As a doctor, if you’ve had a complaint filed against you with the Medical Board, how you handle your hearing can affect your entire future.
If you aren’t nervous yet, you should be — your license, your reputation and your livelihood are all at stake.
Here’s how to keep the problem from escalating:
1. Treat the board with respect.
You need to stay calm when you face the board — keep in mind that you’re in this situation because a patient complained, not because the board randomly picked on you for interrogation.
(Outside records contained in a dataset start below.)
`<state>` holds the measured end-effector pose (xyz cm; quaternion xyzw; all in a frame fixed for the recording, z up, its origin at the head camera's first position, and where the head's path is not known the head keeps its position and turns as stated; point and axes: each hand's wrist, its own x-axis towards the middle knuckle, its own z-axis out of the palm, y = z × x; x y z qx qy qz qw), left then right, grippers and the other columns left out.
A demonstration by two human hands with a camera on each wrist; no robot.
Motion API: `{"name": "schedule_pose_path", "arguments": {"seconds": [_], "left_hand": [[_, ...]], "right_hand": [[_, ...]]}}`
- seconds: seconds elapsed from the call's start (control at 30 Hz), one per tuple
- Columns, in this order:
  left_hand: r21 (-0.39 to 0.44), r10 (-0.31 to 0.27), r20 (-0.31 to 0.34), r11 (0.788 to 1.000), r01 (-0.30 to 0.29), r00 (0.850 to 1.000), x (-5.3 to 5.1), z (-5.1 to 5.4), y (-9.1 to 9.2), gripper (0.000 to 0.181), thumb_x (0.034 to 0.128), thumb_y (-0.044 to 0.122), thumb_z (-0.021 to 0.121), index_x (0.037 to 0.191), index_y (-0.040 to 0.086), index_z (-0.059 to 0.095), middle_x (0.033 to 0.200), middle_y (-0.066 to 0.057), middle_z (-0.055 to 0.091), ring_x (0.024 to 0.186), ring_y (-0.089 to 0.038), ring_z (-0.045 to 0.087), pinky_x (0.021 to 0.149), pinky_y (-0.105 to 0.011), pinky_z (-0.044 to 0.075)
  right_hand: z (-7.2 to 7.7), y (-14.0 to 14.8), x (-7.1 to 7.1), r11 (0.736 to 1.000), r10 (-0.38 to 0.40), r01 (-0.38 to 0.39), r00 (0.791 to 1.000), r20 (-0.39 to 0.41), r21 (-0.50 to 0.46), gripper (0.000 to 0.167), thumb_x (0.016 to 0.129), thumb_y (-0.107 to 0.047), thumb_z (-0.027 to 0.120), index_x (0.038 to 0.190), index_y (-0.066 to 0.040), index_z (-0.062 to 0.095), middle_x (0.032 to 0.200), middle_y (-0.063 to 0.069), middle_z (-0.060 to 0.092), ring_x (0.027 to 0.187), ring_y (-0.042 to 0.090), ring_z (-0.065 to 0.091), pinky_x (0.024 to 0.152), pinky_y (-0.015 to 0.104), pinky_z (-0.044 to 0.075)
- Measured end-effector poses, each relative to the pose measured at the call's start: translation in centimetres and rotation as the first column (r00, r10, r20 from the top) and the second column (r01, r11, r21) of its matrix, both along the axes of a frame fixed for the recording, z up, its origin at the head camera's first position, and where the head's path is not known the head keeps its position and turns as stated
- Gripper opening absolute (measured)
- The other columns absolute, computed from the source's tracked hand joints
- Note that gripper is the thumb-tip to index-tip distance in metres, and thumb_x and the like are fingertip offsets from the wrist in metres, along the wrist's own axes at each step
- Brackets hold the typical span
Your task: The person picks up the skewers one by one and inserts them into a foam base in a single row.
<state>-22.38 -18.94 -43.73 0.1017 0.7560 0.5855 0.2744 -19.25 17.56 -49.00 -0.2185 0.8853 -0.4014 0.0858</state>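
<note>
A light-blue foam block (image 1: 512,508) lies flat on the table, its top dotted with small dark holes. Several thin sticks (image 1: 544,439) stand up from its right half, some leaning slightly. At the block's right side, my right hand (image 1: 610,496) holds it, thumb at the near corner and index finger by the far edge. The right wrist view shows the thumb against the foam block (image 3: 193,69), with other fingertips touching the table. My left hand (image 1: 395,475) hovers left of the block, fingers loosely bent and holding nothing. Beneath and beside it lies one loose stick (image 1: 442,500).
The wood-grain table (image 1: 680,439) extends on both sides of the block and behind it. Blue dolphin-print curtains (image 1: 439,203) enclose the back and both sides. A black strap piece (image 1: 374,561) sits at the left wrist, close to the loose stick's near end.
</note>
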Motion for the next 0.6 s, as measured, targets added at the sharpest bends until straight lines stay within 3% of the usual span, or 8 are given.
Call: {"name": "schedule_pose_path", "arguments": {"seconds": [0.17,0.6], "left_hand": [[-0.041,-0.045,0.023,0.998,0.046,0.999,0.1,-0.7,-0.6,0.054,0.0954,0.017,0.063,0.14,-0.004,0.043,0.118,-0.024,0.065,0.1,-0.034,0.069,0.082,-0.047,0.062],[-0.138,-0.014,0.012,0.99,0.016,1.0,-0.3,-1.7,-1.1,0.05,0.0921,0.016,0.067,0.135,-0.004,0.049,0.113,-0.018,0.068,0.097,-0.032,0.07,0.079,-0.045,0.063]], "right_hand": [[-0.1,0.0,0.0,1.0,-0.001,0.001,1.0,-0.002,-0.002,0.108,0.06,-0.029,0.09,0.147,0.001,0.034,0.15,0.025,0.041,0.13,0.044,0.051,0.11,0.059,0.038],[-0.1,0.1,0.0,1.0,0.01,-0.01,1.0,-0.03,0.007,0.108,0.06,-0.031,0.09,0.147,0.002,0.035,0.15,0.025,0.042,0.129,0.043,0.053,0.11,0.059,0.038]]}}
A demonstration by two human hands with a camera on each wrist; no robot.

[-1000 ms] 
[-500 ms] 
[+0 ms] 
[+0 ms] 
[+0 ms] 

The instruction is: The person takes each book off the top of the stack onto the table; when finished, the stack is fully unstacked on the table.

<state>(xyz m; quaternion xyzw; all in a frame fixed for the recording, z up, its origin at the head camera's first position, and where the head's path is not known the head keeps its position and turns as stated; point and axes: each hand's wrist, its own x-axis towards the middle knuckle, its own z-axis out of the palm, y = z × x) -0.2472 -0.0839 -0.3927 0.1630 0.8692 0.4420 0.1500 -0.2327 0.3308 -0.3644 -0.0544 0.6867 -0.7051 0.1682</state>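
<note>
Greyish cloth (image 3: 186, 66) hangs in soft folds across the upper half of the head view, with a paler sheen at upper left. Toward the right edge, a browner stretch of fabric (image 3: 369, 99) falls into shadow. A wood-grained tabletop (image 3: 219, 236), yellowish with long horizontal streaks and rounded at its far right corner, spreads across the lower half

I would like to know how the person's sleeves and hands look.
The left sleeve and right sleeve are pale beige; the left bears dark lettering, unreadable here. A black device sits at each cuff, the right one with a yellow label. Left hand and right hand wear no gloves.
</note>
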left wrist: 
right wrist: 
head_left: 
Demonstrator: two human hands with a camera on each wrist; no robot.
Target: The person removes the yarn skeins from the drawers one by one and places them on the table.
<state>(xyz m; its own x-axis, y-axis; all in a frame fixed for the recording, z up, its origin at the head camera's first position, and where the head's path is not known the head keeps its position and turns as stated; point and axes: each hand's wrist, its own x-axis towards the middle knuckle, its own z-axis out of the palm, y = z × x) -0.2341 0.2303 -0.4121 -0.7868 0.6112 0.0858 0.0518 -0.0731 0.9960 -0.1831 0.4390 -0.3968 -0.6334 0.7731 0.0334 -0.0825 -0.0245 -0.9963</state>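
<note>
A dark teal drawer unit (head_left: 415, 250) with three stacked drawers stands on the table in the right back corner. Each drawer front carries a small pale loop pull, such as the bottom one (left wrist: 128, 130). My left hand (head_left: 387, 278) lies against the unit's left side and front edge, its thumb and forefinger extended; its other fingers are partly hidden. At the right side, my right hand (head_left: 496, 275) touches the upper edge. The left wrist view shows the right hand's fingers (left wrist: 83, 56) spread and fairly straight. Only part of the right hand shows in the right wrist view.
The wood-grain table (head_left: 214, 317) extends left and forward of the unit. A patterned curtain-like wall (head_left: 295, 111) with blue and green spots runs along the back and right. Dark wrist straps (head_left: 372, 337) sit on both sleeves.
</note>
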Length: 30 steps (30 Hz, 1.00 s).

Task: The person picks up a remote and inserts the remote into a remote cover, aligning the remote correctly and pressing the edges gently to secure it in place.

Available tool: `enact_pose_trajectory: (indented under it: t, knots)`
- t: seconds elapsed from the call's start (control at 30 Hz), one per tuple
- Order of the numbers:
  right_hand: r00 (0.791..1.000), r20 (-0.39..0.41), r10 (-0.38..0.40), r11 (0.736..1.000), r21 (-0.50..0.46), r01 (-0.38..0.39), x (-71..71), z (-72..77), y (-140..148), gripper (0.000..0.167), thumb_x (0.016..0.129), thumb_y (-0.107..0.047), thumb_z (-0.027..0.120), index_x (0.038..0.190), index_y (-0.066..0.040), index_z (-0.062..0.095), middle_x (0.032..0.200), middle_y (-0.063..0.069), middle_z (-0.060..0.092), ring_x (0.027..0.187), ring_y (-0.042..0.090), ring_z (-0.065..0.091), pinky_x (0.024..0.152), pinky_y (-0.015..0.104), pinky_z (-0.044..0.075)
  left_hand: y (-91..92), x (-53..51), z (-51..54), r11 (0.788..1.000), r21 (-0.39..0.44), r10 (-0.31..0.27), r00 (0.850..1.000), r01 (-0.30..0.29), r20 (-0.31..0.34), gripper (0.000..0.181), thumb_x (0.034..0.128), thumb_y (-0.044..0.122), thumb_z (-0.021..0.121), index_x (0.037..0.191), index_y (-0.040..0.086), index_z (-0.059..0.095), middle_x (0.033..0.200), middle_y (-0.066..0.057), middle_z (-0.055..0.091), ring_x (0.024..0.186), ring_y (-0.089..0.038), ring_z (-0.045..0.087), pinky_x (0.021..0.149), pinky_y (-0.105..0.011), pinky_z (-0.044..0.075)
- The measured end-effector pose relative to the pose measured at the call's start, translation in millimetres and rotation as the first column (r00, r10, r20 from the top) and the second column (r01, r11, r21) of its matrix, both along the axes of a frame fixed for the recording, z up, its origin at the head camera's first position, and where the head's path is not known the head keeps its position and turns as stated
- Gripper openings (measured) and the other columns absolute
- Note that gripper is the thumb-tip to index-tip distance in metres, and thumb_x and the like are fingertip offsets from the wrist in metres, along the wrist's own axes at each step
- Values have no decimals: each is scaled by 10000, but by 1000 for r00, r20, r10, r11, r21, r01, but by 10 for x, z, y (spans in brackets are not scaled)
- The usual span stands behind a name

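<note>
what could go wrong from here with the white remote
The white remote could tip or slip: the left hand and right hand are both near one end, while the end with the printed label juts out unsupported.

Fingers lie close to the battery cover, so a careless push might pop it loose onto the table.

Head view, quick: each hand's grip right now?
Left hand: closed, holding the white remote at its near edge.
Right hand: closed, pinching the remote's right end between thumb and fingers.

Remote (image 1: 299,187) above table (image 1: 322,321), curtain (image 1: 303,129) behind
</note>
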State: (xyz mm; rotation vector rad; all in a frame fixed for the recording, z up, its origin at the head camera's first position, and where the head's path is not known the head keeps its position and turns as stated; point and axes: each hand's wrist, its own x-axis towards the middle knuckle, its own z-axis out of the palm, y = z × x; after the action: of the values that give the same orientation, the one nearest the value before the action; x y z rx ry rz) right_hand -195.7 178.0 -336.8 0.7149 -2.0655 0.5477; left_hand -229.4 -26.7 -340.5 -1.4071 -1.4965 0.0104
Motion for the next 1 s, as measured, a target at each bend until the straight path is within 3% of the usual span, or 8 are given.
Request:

The whole situation may be unfair, and you may be upset because you know you provided quality care to your patient — but check your anger at the door:
- Don’t rant at the Board for having the nerve to question you even if you believe the basis of the question is clearly unfounded.
- Answer direct questions with short, clear answers — don’t give long answers where they aren’t necessary.
- Admit it if you don’t know the answer to something — that’s a valid response and better than speculating.
2. Provide the requested documents.
If the Medical Board requests copies of your records for that patient, provide only what is necessary for the situation.
- If you send boxes of irrelevant material, that may be seen as an attempt to either thumb your nose at the proceedings or hide the relevant information.
- If you have poorly-kept records and you know it, experts advise you to try to show the Board that you recognize the problem — take a course on record-keeping or hire a professional to handle the process for you so that you can show the Board the improvement that you’ve made once you get to the hearing.
3. Hire your own attorney.
Even though you may have malpractice insurance that will send an attorney along, that attorney is looking out for the insurer’s interests — not your personal interests.
- Hire an attorney who is experienced in professional licensure defense to represent your personal interests.
- Discuss any mitigation steps you need to take prior to the appearance before the Board.
- Discuss the possibility of avoiding an appearance altogether through the use of documentation.
Keep in mind that you have a lot invested in your license — you need to do everything in your power to protect it.